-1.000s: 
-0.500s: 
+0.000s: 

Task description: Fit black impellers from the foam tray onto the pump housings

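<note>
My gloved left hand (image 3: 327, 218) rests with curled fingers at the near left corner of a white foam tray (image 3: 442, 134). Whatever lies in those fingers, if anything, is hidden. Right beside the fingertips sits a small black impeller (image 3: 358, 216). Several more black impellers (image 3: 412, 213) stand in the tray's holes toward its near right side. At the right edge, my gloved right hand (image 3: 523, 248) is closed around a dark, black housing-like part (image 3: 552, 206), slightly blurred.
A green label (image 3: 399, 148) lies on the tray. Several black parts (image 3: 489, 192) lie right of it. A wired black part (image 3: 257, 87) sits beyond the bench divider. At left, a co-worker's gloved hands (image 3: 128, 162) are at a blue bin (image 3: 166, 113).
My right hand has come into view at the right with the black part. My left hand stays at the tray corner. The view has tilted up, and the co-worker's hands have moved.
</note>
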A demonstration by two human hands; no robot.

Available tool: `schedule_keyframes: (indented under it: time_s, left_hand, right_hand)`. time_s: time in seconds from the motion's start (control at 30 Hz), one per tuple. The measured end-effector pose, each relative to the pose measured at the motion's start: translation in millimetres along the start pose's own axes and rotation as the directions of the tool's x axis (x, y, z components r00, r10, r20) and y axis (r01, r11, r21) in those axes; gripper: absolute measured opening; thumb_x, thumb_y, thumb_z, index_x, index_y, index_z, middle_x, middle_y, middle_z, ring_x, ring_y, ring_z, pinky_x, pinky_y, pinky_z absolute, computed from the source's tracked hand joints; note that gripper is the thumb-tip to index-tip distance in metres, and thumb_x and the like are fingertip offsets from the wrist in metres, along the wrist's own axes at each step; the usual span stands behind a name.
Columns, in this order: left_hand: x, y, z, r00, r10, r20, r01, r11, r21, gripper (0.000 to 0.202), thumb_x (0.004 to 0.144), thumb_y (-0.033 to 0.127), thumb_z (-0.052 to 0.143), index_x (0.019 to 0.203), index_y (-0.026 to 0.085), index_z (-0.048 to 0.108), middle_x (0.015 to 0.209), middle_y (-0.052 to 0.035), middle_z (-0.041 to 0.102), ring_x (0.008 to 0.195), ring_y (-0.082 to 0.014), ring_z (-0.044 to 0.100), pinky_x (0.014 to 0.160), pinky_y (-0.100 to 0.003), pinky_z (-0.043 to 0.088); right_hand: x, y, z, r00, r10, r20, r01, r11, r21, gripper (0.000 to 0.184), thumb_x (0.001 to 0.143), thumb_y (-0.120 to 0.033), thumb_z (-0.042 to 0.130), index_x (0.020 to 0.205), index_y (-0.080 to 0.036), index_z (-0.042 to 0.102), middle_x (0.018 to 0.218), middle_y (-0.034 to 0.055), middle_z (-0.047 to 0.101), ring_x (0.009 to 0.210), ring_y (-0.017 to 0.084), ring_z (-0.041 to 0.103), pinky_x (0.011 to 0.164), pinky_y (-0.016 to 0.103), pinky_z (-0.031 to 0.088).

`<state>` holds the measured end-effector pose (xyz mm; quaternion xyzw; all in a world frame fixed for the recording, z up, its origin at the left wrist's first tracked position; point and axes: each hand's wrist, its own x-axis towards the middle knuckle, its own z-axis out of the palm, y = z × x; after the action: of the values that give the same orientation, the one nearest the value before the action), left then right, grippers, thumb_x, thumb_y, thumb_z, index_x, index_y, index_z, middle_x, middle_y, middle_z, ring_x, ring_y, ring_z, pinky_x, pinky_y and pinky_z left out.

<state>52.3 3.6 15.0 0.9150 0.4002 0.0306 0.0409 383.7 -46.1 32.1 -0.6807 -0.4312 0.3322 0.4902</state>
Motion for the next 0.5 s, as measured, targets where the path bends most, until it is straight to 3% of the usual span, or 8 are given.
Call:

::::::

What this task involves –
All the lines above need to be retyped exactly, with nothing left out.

Finished task –
-1.000s: 
-0.500s: 
+0.000s: 

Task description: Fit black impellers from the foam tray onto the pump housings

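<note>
My gloved left hand (image 3: 327, 218) rests with curled fingers at the near left corner of a white foam tray (image 3: 442, 134). Whatever lies in those fingers, if anything, is hidden. Right beside the fingertips sits a small black impeller (image 3: 358, 216). Several more black impellers (image 3: 412, 213) stand in the tray's holes toward its near right side. At the right edge, my gloved right hand (image 3: 523, 248) is closed around a dark, black housing-like part (image 3: 552, 206), slightly blurred.
A green label (image 3: 399, 148) lies on the tray. Several black parts (image 3: 489, 192) lie right of it. A wired black part (image 3: 257, 87) sits beyond the bench divider. At left, a co-worker's gloved hands (image 3: 128, 162) are at a blue bin (image 3: 166, 113).
My right hand has come into view at the right with the black part. My left hand stays at the tray corner. The view has tilted up, and the co-worker's hands have moved.
</note>
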A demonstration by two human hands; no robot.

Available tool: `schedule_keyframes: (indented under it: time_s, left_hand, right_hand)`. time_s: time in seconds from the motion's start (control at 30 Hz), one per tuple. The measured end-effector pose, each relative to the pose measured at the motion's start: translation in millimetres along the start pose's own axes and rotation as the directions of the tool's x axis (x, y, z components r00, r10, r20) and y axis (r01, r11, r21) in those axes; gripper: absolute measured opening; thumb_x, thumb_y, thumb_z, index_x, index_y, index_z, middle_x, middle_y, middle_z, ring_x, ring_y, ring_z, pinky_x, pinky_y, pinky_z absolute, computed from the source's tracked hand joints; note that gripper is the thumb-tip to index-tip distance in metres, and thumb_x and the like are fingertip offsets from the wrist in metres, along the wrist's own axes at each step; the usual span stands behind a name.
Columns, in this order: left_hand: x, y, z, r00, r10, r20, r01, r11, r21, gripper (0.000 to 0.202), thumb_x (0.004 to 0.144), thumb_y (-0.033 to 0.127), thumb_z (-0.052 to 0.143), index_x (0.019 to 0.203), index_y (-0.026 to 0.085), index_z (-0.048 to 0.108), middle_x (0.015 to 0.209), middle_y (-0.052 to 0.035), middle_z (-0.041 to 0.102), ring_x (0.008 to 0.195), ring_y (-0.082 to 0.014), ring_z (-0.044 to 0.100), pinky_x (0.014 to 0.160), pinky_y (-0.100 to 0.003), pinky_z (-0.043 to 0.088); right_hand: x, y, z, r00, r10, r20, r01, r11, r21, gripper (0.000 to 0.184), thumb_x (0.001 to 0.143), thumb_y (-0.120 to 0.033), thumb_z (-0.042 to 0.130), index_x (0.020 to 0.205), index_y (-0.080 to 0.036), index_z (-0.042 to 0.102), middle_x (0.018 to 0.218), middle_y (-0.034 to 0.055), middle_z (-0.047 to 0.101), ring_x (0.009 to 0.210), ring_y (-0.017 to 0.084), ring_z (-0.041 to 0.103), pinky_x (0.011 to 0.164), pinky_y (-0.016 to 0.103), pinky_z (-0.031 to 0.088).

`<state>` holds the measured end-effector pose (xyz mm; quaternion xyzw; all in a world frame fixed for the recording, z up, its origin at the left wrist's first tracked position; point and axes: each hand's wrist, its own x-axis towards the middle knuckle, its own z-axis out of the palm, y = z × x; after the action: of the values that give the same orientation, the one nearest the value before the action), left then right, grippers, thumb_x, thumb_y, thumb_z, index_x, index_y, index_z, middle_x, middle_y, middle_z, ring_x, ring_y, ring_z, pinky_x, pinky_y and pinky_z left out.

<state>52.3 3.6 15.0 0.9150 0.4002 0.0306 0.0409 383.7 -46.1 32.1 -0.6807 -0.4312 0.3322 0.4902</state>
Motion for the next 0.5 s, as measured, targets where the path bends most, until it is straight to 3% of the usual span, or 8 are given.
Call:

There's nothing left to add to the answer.